___ Data records ___
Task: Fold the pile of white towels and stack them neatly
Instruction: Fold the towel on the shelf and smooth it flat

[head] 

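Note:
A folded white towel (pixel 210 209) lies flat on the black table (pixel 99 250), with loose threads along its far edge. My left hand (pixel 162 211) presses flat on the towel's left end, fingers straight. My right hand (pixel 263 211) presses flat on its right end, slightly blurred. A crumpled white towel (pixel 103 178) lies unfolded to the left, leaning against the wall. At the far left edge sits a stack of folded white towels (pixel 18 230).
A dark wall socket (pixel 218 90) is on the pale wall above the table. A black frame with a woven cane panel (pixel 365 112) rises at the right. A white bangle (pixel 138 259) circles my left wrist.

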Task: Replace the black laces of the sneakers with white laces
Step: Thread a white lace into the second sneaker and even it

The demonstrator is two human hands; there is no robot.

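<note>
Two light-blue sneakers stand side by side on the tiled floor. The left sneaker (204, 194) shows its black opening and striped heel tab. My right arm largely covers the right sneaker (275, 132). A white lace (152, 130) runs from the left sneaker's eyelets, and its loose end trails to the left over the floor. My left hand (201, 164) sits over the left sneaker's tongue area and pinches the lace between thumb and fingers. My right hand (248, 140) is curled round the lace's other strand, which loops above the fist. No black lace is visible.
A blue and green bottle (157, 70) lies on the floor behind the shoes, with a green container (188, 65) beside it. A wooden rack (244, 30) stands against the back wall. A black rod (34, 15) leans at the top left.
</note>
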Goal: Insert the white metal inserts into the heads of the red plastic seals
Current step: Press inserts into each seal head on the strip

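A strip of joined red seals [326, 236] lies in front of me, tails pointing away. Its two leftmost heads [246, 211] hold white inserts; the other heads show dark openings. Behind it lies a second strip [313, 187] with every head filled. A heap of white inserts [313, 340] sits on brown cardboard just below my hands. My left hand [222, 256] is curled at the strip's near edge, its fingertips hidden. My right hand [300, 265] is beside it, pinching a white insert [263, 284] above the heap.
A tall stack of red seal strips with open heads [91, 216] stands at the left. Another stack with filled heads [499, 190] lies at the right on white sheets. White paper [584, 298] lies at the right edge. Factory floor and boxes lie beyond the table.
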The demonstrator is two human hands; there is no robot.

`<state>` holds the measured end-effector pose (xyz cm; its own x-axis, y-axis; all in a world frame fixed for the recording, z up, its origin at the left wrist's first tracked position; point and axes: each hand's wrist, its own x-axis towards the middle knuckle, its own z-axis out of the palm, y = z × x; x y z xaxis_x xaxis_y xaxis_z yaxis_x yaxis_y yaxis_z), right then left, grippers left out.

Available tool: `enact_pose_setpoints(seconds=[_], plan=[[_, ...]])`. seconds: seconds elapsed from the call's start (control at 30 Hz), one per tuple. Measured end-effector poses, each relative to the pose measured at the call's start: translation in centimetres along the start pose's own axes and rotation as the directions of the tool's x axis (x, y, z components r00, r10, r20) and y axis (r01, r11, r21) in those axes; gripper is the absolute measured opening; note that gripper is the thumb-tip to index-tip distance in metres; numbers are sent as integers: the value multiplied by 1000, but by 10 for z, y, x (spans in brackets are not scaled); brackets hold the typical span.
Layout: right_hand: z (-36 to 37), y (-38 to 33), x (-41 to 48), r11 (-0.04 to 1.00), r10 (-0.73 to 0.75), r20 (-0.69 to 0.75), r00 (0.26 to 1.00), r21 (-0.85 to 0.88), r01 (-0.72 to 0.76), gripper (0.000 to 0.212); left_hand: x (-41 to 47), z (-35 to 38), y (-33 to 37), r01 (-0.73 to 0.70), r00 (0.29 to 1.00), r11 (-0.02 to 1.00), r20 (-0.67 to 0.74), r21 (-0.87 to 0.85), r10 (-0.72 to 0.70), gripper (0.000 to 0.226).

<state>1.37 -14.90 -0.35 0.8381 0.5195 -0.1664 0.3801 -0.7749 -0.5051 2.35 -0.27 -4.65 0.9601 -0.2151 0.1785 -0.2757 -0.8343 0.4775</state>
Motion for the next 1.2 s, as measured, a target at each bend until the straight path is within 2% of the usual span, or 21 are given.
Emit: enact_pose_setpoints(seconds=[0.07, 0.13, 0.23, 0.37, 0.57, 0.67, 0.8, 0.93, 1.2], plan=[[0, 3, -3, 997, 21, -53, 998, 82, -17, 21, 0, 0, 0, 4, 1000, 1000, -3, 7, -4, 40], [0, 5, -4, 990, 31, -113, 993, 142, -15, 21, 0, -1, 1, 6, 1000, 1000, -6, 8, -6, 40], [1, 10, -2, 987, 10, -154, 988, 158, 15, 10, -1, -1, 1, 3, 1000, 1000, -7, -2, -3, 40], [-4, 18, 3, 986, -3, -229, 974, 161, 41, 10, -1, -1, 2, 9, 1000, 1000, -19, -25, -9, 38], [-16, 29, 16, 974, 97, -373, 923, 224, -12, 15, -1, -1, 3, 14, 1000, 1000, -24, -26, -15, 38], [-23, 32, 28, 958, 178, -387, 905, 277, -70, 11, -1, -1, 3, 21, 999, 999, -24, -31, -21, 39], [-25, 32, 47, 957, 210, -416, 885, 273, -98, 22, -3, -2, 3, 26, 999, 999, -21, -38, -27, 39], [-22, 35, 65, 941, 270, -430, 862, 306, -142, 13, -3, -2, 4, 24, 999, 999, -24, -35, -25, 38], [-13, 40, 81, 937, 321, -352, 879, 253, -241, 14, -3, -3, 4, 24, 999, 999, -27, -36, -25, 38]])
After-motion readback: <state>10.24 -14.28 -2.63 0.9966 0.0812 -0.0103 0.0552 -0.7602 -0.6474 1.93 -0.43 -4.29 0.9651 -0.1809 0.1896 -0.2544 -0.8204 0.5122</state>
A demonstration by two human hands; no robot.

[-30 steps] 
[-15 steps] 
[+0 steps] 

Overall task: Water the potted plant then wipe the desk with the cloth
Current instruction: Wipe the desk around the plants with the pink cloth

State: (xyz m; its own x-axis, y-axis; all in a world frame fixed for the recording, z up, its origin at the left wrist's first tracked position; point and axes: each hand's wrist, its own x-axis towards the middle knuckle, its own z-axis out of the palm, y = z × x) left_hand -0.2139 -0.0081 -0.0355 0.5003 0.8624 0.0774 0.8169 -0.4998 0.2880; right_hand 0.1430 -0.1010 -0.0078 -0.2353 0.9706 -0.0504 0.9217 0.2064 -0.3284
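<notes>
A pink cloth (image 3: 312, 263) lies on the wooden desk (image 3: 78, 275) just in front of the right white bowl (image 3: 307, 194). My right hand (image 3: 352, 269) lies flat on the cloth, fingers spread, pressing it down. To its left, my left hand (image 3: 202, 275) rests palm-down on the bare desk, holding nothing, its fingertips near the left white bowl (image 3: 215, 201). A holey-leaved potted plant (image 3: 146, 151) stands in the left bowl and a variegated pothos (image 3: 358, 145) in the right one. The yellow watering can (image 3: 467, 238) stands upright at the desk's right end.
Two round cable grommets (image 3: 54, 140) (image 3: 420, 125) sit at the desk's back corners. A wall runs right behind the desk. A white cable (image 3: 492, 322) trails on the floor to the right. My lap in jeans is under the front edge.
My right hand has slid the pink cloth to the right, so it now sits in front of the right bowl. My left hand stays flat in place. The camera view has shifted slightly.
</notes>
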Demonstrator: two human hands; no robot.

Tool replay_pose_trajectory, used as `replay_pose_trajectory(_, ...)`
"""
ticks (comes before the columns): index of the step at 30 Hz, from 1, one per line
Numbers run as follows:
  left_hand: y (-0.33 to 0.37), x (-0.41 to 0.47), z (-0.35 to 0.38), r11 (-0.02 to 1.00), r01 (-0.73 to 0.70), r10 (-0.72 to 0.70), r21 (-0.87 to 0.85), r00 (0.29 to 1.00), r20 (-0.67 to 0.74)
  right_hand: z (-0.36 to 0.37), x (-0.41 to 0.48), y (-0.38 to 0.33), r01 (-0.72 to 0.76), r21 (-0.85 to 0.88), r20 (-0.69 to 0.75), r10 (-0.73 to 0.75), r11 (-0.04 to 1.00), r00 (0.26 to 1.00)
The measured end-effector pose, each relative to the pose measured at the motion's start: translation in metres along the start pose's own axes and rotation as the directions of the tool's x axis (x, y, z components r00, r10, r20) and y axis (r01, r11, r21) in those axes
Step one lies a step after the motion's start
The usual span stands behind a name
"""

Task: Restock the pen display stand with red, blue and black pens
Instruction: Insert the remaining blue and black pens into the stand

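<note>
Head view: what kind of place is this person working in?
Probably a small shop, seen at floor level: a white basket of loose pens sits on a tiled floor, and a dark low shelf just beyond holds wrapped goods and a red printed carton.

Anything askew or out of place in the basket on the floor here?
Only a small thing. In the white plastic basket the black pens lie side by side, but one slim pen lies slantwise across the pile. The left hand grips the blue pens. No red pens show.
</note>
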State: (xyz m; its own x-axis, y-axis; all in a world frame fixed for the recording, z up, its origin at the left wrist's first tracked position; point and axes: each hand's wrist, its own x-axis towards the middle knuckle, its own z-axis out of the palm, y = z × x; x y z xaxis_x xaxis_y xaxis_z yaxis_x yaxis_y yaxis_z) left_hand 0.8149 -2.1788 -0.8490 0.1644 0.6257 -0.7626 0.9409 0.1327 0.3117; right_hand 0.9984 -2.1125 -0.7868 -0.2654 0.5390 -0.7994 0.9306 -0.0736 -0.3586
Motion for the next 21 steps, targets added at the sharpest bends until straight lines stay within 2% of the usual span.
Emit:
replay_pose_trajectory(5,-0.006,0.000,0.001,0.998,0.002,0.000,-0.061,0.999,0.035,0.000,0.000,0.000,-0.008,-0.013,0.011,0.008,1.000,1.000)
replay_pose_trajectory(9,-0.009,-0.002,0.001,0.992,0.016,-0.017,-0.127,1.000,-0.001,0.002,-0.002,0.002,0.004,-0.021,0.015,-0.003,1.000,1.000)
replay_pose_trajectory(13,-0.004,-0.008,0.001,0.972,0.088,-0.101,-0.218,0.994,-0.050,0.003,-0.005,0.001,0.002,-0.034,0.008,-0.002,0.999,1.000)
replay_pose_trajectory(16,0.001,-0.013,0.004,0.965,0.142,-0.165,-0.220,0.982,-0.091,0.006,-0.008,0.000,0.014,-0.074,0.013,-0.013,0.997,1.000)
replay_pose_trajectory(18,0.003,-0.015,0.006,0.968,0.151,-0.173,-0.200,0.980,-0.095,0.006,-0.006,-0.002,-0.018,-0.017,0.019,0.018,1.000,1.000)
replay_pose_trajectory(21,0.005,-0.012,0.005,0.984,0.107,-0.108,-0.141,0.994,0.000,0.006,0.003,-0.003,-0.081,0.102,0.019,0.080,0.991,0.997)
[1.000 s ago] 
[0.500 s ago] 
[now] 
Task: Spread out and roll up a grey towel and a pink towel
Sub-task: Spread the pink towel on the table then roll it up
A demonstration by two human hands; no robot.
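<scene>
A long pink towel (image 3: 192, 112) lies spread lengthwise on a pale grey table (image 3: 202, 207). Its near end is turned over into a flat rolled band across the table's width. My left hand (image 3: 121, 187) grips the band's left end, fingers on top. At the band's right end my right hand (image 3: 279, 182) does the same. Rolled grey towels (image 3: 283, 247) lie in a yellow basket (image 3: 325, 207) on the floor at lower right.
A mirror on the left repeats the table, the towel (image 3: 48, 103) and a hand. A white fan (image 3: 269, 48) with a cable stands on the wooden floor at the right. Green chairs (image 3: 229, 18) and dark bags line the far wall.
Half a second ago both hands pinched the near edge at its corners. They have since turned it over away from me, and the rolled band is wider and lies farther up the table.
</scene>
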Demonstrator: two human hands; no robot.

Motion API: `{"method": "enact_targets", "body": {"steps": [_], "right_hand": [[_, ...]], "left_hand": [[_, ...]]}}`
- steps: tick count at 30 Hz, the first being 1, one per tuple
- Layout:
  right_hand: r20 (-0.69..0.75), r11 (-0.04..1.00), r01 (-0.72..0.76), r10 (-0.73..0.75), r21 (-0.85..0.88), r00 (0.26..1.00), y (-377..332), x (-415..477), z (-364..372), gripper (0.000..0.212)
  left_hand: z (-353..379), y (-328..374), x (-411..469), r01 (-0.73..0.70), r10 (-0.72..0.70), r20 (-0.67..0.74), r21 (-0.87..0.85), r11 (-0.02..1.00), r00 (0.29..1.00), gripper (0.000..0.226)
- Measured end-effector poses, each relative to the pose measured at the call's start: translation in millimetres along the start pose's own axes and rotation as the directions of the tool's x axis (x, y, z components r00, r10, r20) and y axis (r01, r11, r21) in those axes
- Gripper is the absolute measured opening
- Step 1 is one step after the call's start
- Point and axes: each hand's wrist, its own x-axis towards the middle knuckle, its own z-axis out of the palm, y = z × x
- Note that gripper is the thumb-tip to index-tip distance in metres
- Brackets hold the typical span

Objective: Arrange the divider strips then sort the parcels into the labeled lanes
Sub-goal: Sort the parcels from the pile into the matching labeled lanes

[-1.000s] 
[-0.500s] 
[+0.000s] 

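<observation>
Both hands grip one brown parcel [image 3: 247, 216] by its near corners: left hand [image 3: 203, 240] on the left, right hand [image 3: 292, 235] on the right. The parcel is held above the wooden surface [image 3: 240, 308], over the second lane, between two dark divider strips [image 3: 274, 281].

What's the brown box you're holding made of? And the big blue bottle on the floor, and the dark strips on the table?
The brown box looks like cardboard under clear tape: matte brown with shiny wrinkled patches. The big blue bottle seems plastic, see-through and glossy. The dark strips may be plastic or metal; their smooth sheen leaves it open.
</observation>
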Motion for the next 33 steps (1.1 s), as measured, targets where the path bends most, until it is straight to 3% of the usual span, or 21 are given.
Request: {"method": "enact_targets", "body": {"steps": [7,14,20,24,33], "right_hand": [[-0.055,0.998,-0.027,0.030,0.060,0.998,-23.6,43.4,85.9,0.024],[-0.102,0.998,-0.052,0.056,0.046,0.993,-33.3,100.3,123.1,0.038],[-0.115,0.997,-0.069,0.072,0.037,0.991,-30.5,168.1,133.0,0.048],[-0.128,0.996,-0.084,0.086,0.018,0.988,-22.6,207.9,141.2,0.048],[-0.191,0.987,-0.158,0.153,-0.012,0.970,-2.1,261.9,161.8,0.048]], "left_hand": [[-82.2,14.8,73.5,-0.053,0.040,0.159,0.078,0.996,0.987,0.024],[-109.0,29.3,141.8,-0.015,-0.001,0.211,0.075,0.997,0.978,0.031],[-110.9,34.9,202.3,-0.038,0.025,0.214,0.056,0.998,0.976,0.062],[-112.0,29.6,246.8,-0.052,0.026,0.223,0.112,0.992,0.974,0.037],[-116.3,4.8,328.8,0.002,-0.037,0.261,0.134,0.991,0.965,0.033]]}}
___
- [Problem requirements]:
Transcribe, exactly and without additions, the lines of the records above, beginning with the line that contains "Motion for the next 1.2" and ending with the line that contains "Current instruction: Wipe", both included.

- [Output of the task]:
Motion for the next 1.2 s, as measured, a target at each bend until the straight path is within 2% of the usual span, or 21 are given.
Emit: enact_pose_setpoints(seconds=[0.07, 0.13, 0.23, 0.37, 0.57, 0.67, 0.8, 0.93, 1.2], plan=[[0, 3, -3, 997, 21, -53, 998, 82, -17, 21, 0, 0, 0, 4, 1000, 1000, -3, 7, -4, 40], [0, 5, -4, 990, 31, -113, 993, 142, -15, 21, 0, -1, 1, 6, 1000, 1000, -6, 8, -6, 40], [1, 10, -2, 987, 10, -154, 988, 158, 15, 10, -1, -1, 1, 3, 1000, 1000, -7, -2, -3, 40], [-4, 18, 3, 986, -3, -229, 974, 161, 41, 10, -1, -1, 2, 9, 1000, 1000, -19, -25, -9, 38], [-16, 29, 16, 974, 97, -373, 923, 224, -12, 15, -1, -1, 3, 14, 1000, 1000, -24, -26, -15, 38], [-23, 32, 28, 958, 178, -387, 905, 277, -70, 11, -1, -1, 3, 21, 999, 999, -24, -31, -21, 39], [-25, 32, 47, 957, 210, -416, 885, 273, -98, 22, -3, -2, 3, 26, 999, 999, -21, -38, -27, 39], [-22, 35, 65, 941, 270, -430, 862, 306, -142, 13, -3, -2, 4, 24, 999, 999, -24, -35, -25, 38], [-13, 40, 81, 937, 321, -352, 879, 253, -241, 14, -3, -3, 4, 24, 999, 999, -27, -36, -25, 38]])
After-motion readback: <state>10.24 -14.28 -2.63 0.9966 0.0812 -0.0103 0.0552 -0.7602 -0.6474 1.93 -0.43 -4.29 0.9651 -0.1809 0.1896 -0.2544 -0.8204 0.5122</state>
A demonstration by two human hands; no robot.

[-30 steps] 
[-15 steps] 
[+0 steps] 

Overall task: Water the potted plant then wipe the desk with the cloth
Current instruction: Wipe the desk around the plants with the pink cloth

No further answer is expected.